Sometimes, we find ourselves ready to be a part of what God is up to in our world, with what we have on hand, or borrow from others.
Beloved, what we have is enough. Who you are is enough. You are a beloved child of God. On Friday I was able to volunteer delivering food to our neighbors in Woodbourne-McCabe with Bill and Mary Jo, and then visit with our choir and Tim as they recorded our music for today. I was so glad, to just be with some of you. I was filled with such hope, in a time of such sorrow in our world. When we volunteer, love our kids, join our voices together, when you’re just you; the world turns just a little closer to how it should be. Reimagining life together for over a year has been hard. But every time I’m with you, I am filled with such joy. When I see your faces on the screen, hear your voices, see you sign, I’m reminded that what God needs for the work set aside for us is here. Yes, the world is a mess. The systems of oppression are powerful and tenacious.

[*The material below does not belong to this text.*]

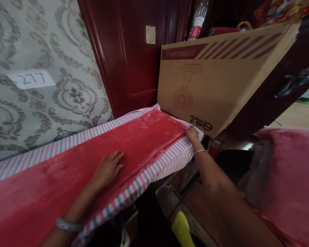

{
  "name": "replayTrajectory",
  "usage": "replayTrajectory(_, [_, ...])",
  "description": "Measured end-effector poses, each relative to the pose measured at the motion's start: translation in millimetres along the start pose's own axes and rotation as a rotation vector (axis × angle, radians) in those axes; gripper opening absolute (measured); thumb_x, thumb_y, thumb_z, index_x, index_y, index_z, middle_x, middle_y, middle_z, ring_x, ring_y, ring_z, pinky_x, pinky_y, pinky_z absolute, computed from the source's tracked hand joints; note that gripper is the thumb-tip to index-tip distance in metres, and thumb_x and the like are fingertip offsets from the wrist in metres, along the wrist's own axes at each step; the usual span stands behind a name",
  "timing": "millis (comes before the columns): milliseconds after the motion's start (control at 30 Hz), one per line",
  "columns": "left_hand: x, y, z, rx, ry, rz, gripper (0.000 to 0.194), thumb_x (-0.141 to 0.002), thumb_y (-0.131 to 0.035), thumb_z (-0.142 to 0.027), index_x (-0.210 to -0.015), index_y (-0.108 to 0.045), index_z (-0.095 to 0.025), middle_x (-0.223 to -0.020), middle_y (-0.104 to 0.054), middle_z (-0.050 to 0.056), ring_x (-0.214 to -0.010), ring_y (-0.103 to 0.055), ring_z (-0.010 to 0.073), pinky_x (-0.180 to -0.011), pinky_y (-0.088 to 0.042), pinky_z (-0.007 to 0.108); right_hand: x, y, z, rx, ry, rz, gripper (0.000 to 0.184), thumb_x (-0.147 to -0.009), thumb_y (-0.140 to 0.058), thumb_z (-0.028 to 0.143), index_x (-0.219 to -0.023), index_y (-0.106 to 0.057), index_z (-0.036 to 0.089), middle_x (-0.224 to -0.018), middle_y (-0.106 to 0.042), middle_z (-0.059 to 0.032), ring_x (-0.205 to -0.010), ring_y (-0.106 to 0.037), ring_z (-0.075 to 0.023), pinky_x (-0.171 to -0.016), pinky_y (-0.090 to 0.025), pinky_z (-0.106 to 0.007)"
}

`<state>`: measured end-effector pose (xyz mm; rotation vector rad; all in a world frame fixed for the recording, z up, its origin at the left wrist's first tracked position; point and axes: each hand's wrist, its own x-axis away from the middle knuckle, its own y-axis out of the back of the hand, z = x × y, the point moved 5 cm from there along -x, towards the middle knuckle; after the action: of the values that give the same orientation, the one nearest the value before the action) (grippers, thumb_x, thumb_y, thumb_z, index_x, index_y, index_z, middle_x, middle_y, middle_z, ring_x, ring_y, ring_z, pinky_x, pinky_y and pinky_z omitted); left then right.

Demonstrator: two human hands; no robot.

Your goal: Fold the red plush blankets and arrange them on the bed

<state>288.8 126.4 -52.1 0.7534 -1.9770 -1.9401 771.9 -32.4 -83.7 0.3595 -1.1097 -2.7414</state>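
Observation:
A long red plush cover (74, 154) lies over a narrow bench along the wall. Beneath it is a striped cloth (134, 185) in pink, grey and white, which hangs over the front edge. On the plush rests my left hand (109, 168), palm down with the fingers stretched out. At the far right corner, my right hand (192, 133) has its fingers closed on the edge of the red plush cover, close to the striped cloth. Slight wrinkles show on the plush near that end.
A large cardboard box (208, 79) stands behind the bench's far end, against a dark red panel (134, 68). A plastic bottle (197, 20) stands behind the box. At right is another pink plush surface (293, 178). Something yellow (181, 226) is on the floor below.

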Motion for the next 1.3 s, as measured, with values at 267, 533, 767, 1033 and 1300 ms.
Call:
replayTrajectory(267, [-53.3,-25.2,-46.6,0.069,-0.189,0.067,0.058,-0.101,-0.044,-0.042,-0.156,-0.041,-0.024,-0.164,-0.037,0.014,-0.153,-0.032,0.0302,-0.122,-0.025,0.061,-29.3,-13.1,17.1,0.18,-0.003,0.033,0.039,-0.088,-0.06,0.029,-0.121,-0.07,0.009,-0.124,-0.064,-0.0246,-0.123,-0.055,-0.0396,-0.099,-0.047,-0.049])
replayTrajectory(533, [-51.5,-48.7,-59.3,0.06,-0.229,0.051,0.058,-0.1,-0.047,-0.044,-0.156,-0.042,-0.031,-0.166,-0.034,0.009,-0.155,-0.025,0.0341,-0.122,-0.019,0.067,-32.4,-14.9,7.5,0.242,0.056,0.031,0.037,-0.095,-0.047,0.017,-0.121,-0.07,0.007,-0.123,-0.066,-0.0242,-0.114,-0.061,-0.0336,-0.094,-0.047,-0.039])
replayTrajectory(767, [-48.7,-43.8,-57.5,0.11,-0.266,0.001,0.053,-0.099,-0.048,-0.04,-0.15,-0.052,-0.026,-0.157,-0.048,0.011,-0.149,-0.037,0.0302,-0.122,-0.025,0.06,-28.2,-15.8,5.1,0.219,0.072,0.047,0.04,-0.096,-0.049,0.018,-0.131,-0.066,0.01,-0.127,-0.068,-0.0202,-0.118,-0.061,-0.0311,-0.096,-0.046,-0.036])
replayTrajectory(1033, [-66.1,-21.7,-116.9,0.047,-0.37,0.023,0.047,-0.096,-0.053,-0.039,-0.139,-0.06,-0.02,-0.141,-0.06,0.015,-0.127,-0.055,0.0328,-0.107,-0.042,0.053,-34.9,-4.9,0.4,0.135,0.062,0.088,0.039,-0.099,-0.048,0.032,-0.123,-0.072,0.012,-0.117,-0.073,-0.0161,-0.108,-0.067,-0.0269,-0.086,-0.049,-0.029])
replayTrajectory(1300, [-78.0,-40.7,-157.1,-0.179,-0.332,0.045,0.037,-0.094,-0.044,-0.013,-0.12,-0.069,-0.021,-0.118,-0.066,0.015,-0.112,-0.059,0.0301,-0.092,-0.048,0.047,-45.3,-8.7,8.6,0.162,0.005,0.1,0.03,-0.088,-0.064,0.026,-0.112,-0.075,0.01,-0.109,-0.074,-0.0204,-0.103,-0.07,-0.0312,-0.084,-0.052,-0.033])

But I’m reminded that Jesus and his disciples, the crowd that parade’s God incarnate into the city to transform our world in a revolutionary, transgressive act, used what they had on hand.
Our story this morning is one of a revolutionary act of political theatre. When Roman generals and Emperors won a conquering battle, or defended the Empire, they would ride a fearsome white horse into a city, to shouts of praise. As Jesus approaches the city, the symbolism at play is not lost on the people. Here is a different savior, a peaceful revolution. Jesus is mocking the empire, meeting it not with violence, but with an alternative vision. The palm branches and cries of Hosanna come from Jewish traditions of the Festival of Booths, a calling out of Save Us! But also, a calling out of “A Savior.” It’s also a reminder of the fall of Jericho’s walls, a reminder that all barriers between humanity and God will be overcome, be they political or spiritual. This reframing proclaims that nothing in life or death will separate us from the love of God, found in Jesus of Nazareth.

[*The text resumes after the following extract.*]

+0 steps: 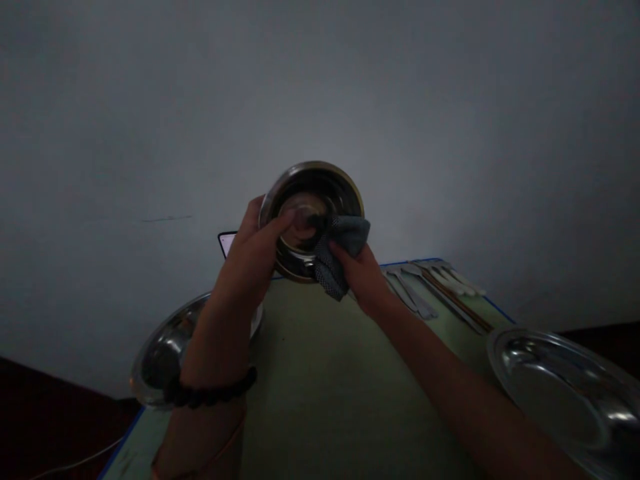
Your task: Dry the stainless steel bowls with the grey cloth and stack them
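Raised above the far end of the table, a shiny metal bowl point(345, 190) is tilted so that its inside faces me. My left hand point(255, 247) grips it by the left side, thumb over the rim and the other fingers behind. My right hand point(363, 270) is closed on a grey-blue cloth point(350, 233) and presses it against the bowl's lower right rim. Part of the cloth reaches into the bowl, and some fingers of the right hand are hidden behind cloth and rim.
On the pale green table point(320, 387) a large metal basin point(165, 350) stands left, partly behind my left forearm. An oval metal tray point(555, 400) lies right. Several spoons point(413, 293), chopsticks point(463, 307) and white-handled utensils point(457, 280) lie at the back right. A phone or tablet point(227, 242) stands near the wall.
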Motion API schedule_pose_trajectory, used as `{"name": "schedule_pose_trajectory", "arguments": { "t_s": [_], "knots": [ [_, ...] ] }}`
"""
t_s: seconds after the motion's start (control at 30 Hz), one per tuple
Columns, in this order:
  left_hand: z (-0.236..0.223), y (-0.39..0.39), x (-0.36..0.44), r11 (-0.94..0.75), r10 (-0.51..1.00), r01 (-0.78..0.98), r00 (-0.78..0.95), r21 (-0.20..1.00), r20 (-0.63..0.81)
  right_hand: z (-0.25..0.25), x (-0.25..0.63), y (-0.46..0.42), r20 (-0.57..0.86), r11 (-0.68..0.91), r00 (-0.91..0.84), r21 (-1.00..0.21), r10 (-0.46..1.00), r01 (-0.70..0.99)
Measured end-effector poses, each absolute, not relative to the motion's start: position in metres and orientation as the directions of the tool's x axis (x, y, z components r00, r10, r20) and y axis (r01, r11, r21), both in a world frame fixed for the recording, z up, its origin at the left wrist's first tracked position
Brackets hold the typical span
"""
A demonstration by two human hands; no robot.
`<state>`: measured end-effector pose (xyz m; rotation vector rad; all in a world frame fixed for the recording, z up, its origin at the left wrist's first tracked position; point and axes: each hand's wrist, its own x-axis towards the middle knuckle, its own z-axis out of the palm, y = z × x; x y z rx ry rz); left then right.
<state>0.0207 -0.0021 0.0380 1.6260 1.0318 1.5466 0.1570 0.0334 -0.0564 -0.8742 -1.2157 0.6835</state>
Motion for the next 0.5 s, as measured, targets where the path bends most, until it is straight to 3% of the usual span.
{"name": "schedule_pose_trajectory", "arguments": {
  "t_s": [0.1, 0.27, 0.37, 0.5],
  "knots": [
    [0.035, 0.003, 0.014, -0.397, 0.917, 0.114, 0.001, 0.911, 0.399, -0.049, 0.176, 0.034, 0.582, 0.542, 0.282, -0.813, 0.763, 0.212],
    [0.034, 0.001, 0.011, -0.413, 0.907, 0.316, 0.227, 0.854, 0.355, -0.034, 0.196, 0.023, 0.726, 0.598, 0.145, -0.647, 0.672, 0.473],
    [0.033, -0.001, 0.015, -0.446, 0.888, 0.317, 0.277, 0.837, 0.368, -0.034, 0.196, 0.021, 0.777, 0.638, 0.238, -0.619, 0.583, 0.458],
    [0.028, 0.006, 0.027, -0.424, 0.901, 0.061, 0.131, 0.904, 0.414, -0.043, 0.186, 0.028, 0.695, 0.648, 0.45, -0.707, 0.561, 0.284]
  ]
}}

Beloved, when we reimagine our world, and join in with what God is up to, our voices join those ancient calls of praise, and cries for help from Jesus. What we have might not always feel like enough, but through God, it is amazing what can be possible. Together, that’s how liberation breaks out. I have seen so much of that this week. As modern Jim Crow laws try to disenfranchise our Black Siblings in Georgia, folks across our country are beginning to dream creatively of how to resist and overcome. I have been seeing that this year, some of our Jewish siblings are putting bottles of water on their Passover tables, as a reminder of the outlawing of providing food and water to those waiting in line to vote in that State. It’s only one part of that immoral law, but people are beginning to organize Good Trouble as John Lewis would say, to overturn that law, and make sure that everyone can vote. Many of us saw Georgia State Representative Rep. Park Cannon on Thursday, as she was arrested, knocking on Gov. Brian Kemp’s statehouse office door as he signed the law in a closed-door ceremony. We have seen, and are seeing now, the vengeance of those whose power is threatened. But our traditions are pliable. Deep truths find new life in new times, and resistance to injustice rises.

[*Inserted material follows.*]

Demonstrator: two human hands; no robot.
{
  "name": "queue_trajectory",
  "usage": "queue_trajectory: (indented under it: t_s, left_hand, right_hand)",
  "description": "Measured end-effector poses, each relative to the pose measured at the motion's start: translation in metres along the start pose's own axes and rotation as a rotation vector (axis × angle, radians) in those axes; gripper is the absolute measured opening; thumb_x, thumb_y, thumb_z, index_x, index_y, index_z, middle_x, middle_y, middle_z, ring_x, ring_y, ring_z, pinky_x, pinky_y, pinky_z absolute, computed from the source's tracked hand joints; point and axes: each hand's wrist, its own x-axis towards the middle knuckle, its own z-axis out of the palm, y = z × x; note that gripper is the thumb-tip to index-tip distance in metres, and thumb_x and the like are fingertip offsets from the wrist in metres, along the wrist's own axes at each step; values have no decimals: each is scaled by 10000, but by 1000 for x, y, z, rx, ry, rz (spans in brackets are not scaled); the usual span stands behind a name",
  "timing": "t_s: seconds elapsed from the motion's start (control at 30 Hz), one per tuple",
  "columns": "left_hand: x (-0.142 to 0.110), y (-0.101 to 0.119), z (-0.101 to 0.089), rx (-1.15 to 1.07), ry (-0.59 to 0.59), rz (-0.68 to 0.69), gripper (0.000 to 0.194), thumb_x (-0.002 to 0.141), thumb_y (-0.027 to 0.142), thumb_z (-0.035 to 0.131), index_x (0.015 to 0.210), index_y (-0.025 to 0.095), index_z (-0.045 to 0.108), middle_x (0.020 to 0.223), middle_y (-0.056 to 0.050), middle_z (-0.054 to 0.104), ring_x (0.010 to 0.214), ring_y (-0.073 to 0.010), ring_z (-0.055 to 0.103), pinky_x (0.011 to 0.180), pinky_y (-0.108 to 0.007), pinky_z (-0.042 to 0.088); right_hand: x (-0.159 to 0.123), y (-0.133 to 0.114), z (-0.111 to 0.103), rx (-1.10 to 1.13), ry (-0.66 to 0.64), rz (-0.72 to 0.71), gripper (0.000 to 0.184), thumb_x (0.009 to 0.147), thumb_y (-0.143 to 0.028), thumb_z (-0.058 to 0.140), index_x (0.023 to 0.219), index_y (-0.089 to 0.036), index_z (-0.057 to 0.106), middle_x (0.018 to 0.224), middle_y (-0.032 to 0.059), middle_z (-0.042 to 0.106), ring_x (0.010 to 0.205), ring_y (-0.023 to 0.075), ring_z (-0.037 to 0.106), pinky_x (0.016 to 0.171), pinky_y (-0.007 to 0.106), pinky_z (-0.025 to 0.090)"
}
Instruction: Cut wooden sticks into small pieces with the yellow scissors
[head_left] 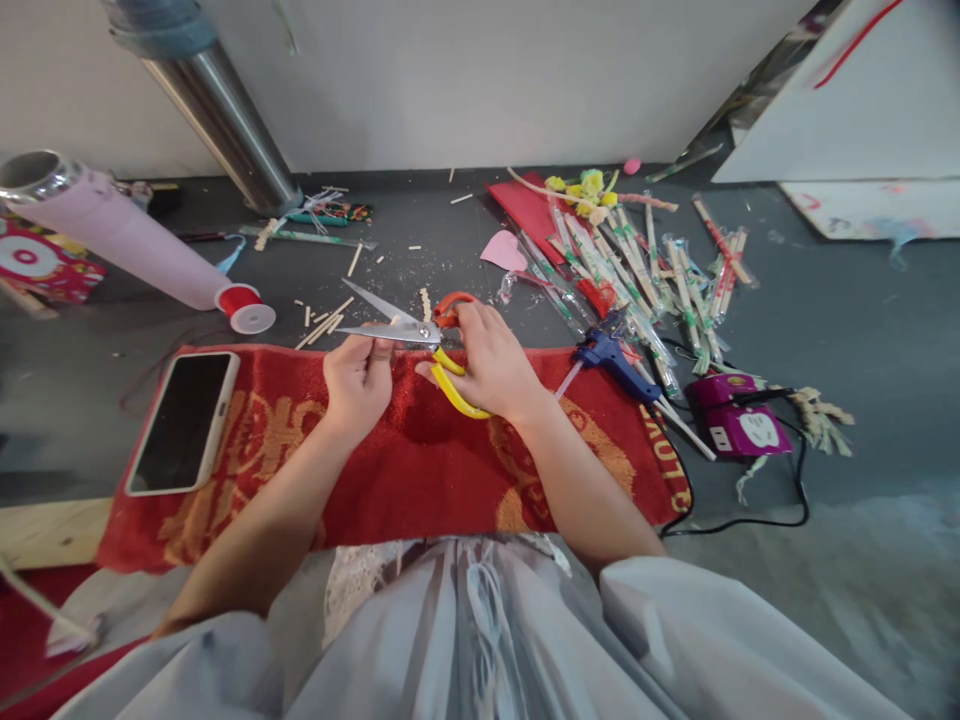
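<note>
Cutting step, apparently: right hand [491,360] holds the scissors [424,332], spread, over the red towel's [435,480] far edge. Left hand [358,378] is pinched just beside, contents unclear; next snip likely needs it steady, clear.

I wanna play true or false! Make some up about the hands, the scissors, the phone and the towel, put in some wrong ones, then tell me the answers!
1. The right hand is holding the scissors. True.
2. The scissors are closed tight. False: their blades are spread apart.
3. The left hand is close to the blades. True.
4. The phone lies on the towel. True.
5. The phone is lit up. False: it is dark.
6. The towel is plain blue. False: it is red with orange-tan patterns.
</note>
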Motion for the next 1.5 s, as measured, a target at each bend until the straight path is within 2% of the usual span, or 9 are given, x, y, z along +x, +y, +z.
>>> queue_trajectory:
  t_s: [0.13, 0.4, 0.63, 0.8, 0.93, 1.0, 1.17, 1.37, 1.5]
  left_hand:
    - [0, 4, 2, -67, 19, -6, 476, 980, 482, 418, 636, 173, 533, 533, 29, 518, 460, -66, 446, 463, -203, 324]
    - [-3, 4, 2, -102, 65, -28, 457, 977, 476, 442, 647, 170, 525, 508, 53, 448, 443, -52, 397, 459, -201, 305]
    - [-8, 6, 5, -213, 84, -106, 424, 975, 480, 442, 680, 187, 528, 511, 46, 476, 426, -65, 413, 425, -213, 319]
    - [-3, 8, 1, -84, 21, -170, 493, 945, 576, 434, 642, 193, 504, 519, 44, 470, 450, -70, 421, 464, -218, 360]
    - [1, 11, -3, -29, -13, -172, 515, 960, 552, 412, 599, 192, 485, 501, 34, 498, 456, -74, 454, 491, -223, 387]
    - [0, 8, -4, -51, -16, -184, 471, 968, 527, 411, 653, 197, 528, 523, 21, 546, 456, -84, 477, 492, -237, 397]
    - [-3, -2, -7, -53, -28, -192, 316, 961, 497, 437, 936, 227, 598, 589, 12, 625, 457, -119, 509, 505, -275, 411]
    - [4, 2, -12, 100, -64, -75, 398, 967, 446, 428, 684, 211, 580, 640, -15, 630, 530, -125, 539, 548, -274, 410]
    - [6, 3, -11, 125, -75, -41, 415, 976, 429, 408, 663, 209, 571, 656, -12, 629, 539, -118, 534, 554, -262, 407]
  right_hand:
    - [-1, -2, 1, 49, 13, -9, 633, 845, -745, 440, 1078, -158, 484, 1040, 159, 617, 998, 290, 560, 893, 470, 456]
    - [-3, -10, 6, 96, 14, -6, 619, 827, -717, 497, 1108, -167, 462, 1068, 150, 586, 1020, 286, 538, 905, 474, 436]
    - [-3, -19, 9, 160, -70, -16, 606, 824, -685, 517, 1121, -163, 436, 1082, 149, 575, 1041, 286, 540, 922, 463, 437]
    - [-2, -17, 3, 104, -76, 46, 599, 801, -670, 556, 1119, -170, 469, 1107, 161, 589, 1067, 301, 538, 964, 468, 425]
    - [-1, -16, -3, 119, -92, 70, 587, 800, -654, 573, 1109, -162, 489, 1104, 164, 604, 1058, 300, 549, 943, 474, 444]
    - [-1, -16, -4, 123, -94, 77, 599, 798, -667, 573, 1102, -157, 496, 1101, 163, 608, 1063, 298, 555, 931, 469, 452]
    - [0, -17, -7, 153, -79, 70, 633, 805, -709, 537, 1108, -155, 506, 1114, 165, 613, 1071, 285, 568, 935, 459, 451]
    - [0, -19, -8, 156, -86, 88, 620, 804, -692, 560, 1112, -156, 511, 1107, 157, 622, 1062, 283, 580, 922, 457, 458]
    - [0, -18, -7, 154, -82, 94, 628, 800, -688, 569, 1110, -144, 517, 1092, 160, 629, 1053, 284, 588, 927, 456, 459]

God is with us in the struggles. You are the ones; we are the ones we have been waiting for. Sometimes we need the inspiration of others to lead us, sometimes we need to borrow from our traditions, or the wisdom of others. But Liberation finds a way. New Life overcomes the violence and oppression of this world, if only we will join the shouts, and the revolution, of God with us.
In the Name of God our Mother, Christ our Revolutionary Savior, and Holy Spirit our Sustainer, Amen.